◆ WORK TO BE COMPLETED:
Up to and including the line with "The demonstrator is", please reproduce the lines below exactly, beginning with the first.

** Opening MATERIAL PROVIDED block **

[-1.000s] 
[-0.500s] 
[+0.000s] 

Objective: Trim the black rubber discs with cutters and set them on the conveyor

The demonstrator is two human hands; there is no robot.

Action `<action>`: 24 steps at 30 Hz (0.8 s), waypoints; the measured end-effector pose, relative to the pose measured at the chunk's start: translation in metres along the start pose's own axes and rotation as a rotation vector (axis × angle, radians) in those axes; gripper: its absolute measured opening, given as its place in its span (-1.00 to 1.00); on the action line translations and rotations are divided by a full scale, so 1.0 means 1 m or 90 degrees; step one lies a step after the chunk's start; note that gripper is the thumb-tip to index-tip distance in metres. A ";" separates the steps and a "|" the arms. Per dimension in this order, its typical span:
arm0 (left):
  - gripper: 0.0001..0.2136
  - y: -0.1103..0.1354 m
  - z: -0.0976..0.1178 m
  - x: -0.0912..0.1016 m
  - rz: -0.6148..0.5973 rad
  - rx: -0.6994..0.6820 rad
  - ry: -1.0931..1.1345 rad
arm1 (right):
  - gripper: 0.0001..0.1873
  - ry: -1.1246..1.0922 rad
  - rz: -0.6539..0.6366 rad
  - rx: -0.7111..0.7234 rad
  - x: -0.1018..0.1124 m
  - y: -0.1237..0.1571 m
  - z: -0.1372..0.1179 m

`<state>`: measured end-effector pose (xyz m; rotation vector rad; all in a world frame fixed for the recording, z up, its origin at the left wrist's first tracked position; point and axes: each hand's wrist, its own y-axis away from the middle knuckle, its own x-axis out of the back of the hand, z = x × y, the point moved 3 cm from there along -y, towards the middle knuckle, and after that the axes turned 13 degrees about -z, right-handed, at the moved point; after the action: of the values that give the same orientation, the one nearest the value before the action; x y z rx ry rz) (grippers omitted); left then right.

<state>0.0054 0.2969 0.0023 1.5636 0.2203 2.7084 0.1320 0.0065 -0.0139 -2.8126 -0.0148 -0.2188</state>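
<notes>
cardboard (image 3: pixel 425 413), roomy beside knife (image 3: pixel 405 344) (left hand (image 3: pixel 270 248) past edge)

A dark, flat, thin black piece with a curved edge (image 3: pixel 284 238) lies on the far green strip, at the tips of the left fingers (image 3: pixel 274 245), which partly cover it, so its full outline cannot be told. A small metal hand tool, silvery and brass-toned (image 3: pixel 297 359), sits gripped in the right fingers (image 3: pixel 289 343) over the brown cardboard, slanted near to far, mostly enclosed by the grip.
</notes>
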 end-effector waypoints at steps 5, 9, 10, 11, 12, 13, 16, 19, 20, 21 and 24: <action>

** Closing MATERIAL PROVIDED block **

◆ SOLUTION:
[-1.000s] 
[-0.500s] 
[+0.000s] 

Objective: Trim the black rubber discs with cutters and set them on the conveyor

The demonstrator is two human hands; there is no robot.

This exercise requires no additional output.